Festival Kampung Kota 3: Dago Elos Melawan Klaim Investor dengan Solidaritas
Ketika muncul klaim lahan untuk investasi, warga Dago Elos bisa melawan dengan modal sosial dan budaya, seperti menggelar Festival Kampung Kota.
Penulis Nur Aulia Rahman11 Juli 2023
BandungBergerak.id - Orang-orang duduk berderet di bawah tenda Festival Kampung Kota 3 di Dago Elos, Bandung, Minggu sore (9/7/2023). Mereka menyimak rangkaian diskusi yang disampaikan para ahli tentang pentingnya warga Dago Elos untuk mempertahankan tanah mereka dari penggusuran oleh penguasa maupun pengusaha.

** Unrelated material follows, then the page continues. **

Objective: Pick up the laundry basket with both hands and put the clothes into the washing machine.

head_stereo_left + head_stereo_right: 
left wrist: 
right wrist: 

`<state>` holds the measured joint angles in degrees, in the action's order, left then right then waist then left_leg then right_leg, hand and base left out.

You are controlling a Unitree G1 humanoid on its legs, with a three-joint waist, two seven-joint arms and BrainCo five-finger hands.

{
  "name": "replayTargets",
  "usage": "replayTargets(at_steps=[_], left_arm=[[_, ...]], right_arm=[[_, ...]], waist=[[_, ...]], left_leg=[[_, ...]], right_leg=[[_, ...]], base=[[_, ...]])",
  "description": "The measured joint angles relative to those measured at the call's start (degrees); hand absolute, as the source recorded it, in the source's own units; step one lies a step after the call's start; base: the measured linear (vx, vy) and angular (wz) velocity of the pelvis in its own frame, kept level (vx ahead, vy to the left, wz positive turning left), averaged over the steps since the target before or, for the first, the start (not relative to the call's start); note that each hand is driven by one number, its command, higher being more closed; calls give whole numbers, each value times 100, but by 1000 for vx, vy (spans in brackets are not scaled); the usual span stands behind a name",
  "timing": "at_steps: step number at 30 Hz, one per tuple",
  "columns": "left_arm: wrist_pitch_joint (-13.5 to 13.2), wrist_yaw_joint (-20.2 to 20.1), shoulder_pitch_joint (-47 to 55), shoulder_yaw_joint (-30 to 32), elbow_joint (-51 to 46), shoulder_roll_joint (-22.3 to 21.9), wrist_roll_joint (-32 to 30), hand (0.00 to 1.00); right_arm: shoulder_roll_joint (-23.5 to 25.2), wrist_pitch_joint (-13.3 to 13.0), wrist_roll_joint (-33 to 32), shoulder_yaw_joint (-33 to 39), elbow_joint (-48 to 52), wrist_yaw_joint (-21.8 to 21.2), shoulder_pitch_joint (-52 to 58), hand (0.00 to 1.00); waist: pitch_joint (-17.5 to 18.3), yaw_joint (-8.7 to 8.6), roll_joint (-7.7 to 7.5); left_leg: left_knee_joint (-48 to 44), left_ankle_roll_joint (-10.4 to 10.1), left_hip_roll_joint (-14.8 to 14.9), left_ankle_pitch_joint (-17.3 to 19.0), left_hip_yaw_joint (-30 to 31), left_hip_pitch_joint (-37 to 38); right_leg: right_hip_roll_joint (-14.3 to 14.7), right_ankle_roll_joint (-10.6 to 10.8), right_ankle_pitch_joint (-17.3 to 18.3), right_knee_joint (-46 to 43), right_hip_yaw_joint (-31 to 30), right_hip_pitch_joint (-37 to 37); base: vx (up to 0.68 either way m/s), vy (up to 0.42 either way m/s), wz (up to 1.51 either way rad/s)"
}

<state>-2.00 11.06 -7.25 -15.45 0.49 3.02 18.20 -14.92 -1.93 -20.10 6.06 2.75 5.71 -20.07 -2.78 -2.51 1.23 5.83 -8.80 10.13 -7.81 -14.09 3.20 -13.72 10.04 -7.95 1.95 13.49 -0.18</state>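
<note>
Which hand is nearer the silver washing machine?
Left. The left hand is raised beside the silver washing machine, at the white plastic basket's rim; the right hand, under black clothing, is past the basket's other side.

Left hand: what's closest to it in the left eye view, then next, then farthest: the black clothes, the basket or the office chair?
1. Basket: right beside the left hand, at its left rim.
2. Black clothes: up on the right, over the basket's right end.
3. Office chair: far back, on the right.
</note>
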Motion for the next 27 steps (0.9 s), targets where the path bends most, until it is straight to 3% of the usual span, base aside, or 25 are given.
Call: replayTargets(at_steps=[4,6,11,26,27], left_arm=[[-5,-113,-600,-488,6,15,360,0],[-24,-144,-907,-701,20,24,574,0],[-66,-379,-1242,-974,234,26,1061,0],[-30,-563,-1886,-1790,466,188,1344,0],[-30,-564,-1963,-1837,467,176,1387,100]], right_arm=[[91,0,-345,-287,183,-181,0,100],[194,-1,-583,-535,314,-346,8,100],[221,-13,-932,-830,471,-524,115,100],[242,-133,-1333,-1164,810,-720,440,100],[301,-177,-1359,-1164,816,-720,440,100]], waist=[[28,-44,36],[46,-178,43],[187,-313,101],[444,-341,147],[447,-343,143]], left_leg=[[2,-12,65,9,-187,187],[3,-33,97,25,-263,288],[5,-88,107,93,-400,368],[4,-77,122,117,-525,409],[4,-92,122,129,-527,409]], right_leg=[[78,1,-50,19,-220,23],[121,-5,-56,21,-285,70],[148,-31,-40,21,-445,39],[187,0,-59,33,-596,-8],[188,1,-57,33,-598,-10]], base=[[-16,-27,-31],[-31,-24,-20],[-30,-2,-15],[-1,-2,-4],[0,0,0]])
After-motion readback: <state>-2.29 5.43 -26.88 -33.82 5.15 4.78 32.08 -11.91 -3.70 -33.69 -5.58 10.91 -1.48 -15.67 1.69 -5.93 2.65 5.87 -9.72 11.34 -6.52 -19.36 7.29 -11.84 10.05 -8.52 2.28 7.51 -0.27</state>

Festival Kampung Kota 3 tersebut mengundang beberapa akademikus yang membedah sejumlah tema terkait penggusuran, salah satunya Bedah Buku Gentrifikasi: The New Urban Frontier Karya Neil Smith.

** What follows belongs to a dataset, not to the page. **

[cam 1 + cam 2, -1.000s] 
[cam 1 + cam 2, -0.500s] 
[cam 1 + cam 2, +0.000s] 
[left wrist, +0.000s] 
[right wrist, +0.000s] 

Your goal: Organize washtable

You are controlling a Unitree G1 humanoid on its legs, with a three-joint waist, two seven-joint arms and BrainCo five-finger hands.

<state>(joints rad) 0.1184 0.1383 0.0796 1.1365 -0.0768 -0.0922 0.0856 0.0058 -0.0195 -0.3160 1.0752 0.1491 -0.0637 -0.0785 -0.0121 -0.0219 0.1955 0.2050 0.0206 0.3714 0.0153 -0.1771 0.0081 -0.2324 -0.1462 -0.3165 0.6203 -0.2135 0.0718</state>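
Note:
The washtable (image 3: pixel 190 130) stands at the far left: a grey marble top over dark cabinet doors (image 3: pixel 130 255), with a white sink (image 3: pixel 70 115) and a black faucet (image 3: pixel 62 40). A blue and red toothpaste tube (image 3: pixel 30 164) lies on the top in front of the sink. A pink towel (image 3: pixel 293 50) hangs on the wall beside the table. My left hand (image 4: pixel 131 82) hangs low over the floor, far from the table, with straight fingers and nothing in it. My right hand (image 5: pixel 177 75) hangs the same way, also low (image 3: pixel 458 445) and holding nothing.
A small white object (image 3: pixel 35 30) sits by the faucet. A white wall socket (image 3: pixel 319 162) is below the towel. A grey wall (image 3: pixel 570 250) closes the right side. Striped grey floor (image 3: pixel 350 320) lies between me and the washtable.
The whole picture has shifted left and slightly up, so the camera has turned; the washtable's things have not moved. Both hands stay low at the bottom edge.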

Semangat Melawan Sabubukna
Diskusi bedah buku di Dago Elos itu menghadirkan Gregorius Sri Wuryanto, dosen arsitektur Universitas Kristen Duta Wacana, dan Hilma Safitri, peneliti senior Agrarian Resource Center sebagai pembicara, serta Pandu sebagai moderator.
Berangkat dari gagasan bahwa lingkungan yang kumuh dan tidak berkembang harus dimodernisasi, beberapa titik kampung kota menjadi tempat gentrifikasi. Gentrifikasi kemudian diartikan sebagai penaikan nilai lahan akibat investasi lahan kota. Penaikan nilai itu berimplikasi pada transformasi sosial ekonomi yang seringkali tidak bisa diikuti oleh masyarakat, sehingga membuat masyarakat yang menetap di wilayah tersebut menjadi tergeser secara sistemik.

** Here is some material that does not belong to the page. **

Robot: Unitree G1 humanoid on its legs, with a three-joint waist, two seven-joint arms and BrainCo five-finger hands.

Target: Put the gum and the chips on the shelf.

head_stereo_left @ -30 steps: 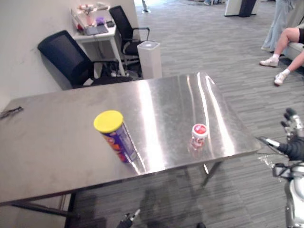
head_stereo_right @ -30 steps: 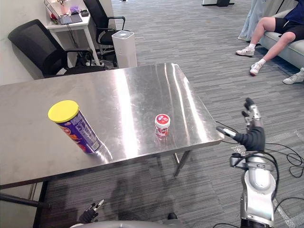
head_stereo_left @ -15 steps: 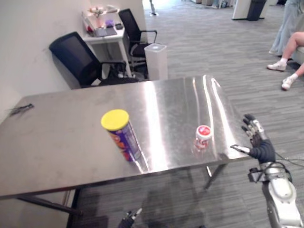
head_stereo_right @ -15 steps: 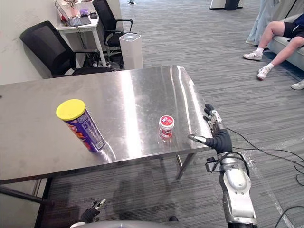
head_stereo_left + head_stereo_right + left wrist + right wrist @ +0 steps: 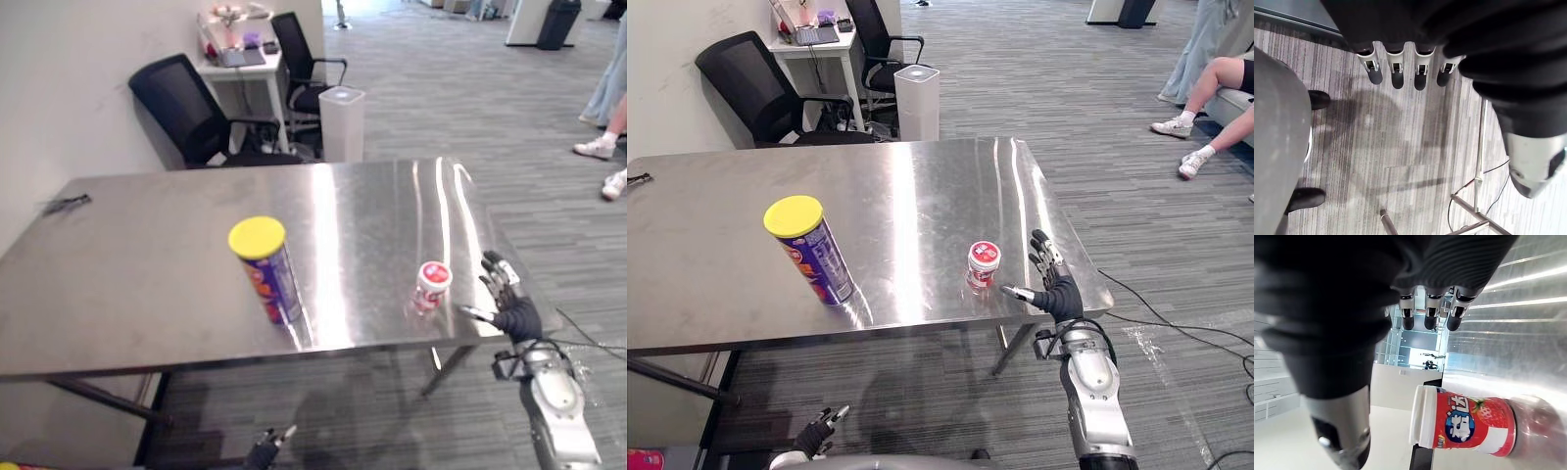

Mengangkat bahasan tentang pemahaman ruang dan kuasa, Greg memulai dengan gagasan bahwa ruang dan kuasa bisa menimbulkan kontestasi, konflik, dan negosiasi. Begitu adanya realitas persaingan kekuasaan yang terjadi, bagaimana warga yang sudah sekian lama mendiami bidang tanah tempat mereka tinggal, tiba-tiba datang pihak-pihak yang mengklaim tempat tersebut. Namun, dijawab oleh Pandu, bahwa baik di Dago maupun di tempat-tempat lain yang terkena penggusuran, warga tidak akan bernegosiasi, karena di Dago sendiri, warga memiliki semangat melawan “sabubukna” yang artinya akan bertahan sampai habis.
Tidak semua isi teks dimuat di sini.